Мы стояли возле плиты с недавно высеченной надписью, юное лицо Нильса было невероятно грустным. Мне стало жаль, что я привела его сюда.
— Ты очень любил ее? — спросила я, заранее зная ответ.
— Да, — коротко ответил он.
Выйдя из церкви, я устремила взгляд на окно в башне.
— Она действительно все время проводила в этой комнате?
— Да. Это служило ей… — Он подыскивал точное слово.
— …Убежищем? — подсказала я.
— Возможно. Но скорее, местом, где она чувствовала себя счастливой. Моя бабушка любит сидеть около окна гостиной и шить, Дина — гулять в саду. У меня есть скаковые лошади и машины. А у мамы была башенная комната. Она говорила, что видит из ее окна весь мир.

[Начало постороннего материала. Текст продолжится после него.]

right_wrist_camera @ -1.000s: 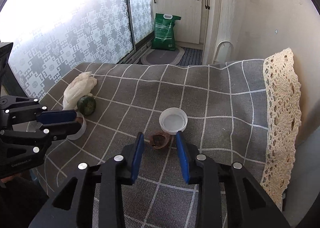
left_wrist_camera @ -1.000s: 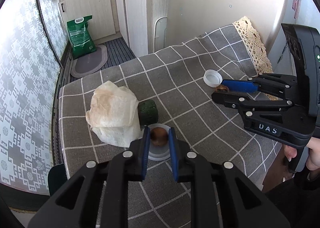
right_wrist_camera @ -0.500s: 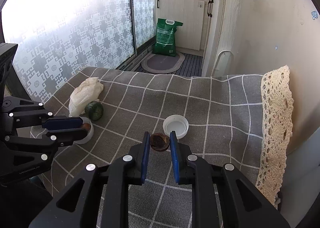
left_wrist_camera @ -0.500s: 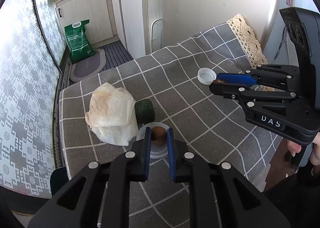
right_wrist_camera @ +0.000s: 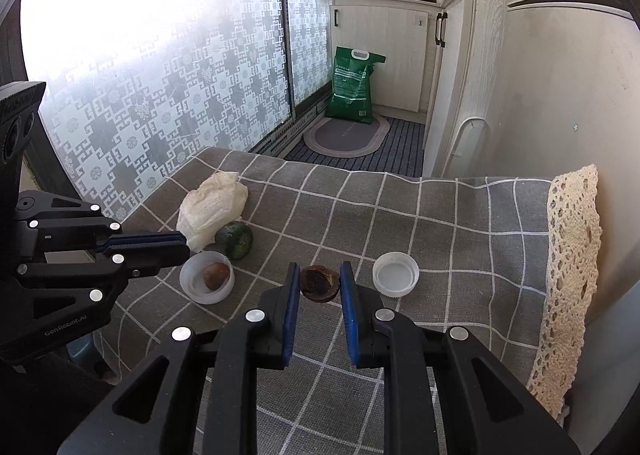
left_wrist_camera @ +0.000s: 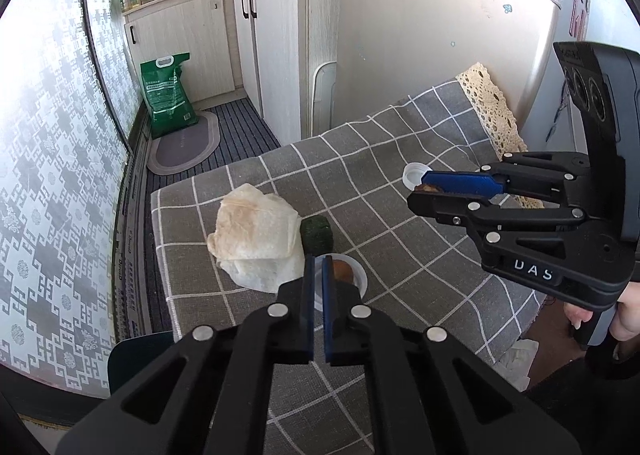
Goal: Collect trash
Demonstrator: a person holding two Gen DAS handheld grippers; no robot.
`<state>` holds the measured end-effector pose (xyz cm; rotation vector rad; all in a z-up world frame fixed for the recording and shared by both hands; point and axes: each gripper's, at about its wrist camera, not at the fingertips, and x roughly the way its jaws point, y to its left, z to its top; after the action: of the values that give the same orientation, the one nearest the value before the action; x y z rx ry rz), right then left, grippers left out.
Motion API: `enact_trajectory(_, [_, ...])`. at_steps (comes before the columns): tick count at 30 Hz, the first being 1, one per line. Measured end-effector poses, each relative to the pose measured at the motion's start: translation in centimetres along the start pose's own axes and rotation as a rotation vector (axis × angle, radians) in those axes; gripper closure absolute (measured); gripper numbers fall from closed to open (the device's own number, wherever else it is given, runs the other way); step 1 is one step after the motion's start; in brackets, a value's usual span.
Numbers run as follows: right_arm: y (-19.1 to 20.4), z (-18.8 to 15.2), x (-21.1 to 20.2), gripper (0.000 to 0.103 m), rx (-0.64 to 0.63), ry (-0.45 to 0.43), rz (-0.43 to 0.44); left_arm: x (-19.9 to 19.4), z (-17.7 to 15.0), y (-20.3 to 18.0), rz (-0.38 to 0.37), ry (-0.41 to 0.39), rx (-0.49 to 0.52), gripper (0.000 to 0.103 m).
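Note:
My right gripper (right_wrist_camera: 319, 273) is shut on a brown shrivelled fruit shell (right_wrist_camera: 319, 282) and holds it above the grey checked tablecloth (right_wrist_camera: 440, 231). It also shows in the left wrist view (left_wrist_camera: 428, 191). My left gripper (left_wrist_camera: 317, 265) is shut and empty, raised above a white lid (right_wrist_camera: 206, 282) with a brown pit (right_wrist_camera: 215, 275) lying in it. The pit (left_wrist_camera: 343, 269) shows just right of my left fingers. A crumpled white tissue (left_wrist_camera: 256, 235) and a dark green lump (left_wrist_camera: 317, 232) lie beside that lid. A second white lid (right_wrist_camera: 395, 274) lies empty to the right.
A cream lace trim (right_wrist_camera: 572, 255) runs along the table's right edge by the fridge (left_wrist_camera: 440, 47). Beyond the table are white cabinets (right_wrist_camera: 384, 51), a green bag (right_wrist_camera: 354, 85) and an oval mat (right_wrist_camera: 346, 137) on the floor. A patterned glass door (right_wrist_camera: 160, 67) is left.
Both grippers have risen away from the table. My left gripper closed without the pit, which stays in its lid. My right gripper closed on the fruit shell and lifted it.

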<state>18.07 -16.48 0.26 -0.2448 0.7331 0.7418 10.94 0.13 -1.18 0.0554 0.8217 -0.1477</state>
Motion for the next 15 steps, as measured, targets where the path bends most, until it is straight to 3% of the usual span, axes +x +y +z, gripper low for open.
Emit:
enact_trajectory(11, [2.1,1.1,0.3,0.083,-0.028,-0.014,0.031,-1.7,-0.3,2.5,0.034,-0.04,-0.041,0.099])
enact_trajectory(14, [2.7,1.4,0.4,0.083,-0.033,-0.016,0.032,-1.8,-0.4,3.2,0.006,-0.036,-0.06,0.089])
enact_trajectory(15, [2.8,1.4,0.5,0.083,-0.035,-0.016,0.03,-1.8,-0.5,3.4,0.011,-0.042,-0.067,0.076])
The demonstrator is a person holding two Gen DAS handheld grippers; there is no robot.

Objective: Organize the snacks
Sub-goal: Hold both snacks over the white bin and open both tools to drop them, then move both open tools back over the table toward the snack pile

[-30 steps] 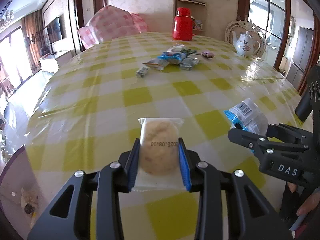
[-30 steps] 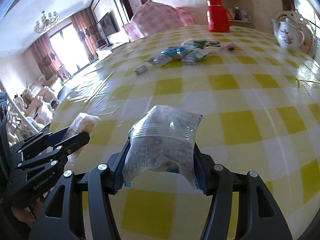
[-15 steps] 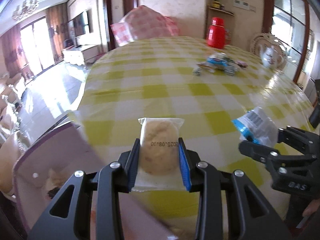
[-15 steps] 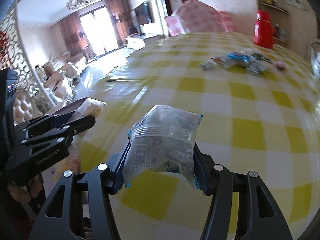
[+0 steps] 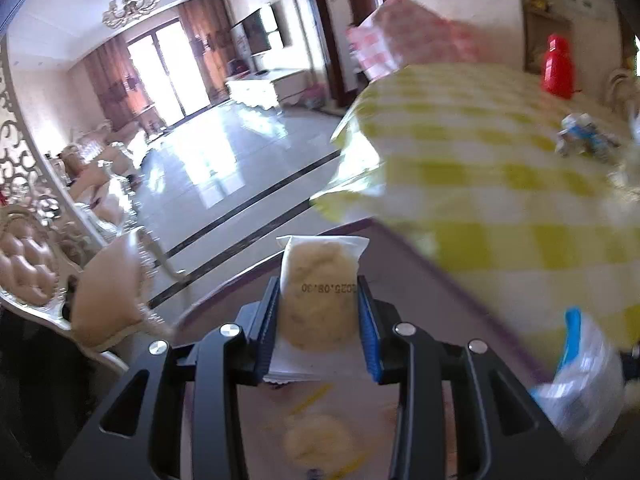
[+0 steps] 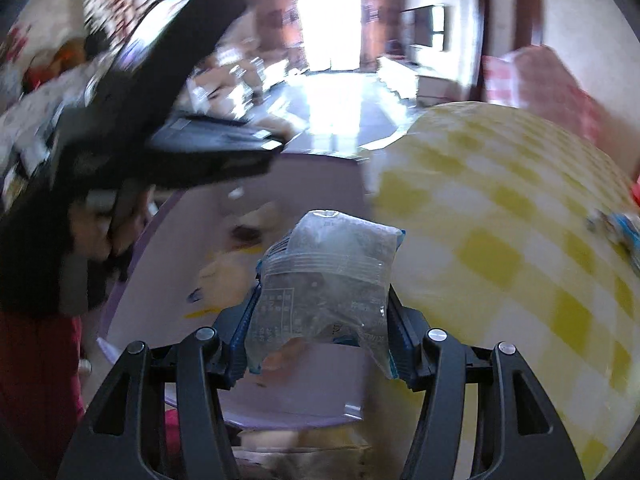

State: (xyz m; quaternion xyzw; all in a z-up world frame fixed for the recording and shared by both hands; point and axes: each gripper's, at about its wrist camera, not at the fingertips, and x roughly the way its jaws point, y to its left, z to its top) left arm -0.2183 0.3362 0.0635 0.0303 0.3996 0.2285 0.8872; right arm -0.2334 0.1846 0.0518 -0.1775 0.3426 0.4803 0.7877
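Each camera rides behind its own fingers, tilted downward, close over the purple bin [image 5: 460,280] beside the checked table [image 6: 500,208]. Both see that bin, the table toward two o'clock, and the sunlit window at twelve.

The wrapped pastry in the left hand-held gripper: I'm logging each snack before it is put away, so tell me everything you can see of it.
The wrapped pastry is a round, pale golden, crumbly-looking cake sealed in a clear plastic wrapper with flat crimped ends. A printed date runs across its front, upside down in the left wrist view. It stands upright, pinched at both sides between the blue pads of the left hand-held gripper, its top end poking out beyond the fingertips. Only the pads touch it. It hangs over a lilac container beside the checked table.
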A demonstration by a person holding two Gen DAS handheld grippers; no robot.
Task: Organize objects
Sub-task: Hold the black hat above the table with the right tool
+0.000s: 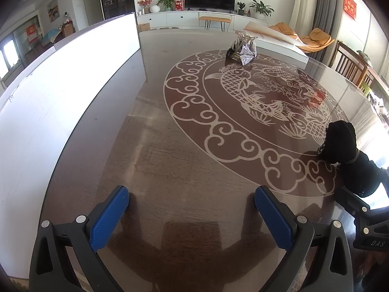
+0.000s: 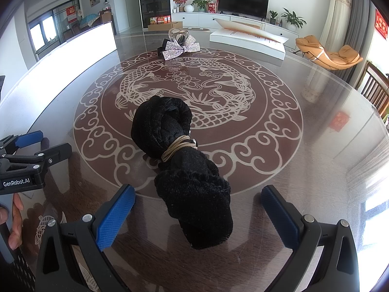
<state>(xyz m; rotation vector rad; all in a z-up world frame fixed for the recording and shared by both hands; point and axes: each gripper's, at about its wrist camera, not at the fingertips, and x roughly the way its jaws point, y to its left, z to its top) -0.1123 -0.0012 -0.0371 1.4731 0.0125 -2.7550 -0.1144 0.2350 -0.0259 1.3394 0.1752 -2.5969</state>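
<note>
Right gripper [image 2: 198, 215] low over glass tabletop [image 2: 304, 170], jaws spread wide, straddling black fuzzy cord-tied bundle [image 2: 180, 170] without gripping. Left gripper [image 1: 192, 215] likewise spread, empty.

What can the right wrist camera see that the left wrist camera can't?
Only the right wrist view shows the tan band wrapped round the black fuzzy bundle, the open right gripper around it, and a hand at the left edge.

Only the left wrist view shows the left gripper open over bare table.

Both show the bundle, the sparkly bow by the clear glass piece, and the TV.
</note>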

Я обрадовалась, услышав это. Значит, мое предположение, что Кристина была узницей, ошибочно.
— Нильс, — повинуясь внезапному импульсу начала я, — я знаю, прошло слишком мало времени со дня смерти твоей матери, чтобы твой отец мог жениться вновь, но уверена, что это не единственная причина того, что ты так отвратительно вел себя со мной?
— Отвратительно? — повторил он явно незнакомое ему английское слово. Или он притворялся?
— Ты знаешь, что я имею в виду. Грубо. Невежливо. А теперь ты вдруг стал таким милым. Что случилось?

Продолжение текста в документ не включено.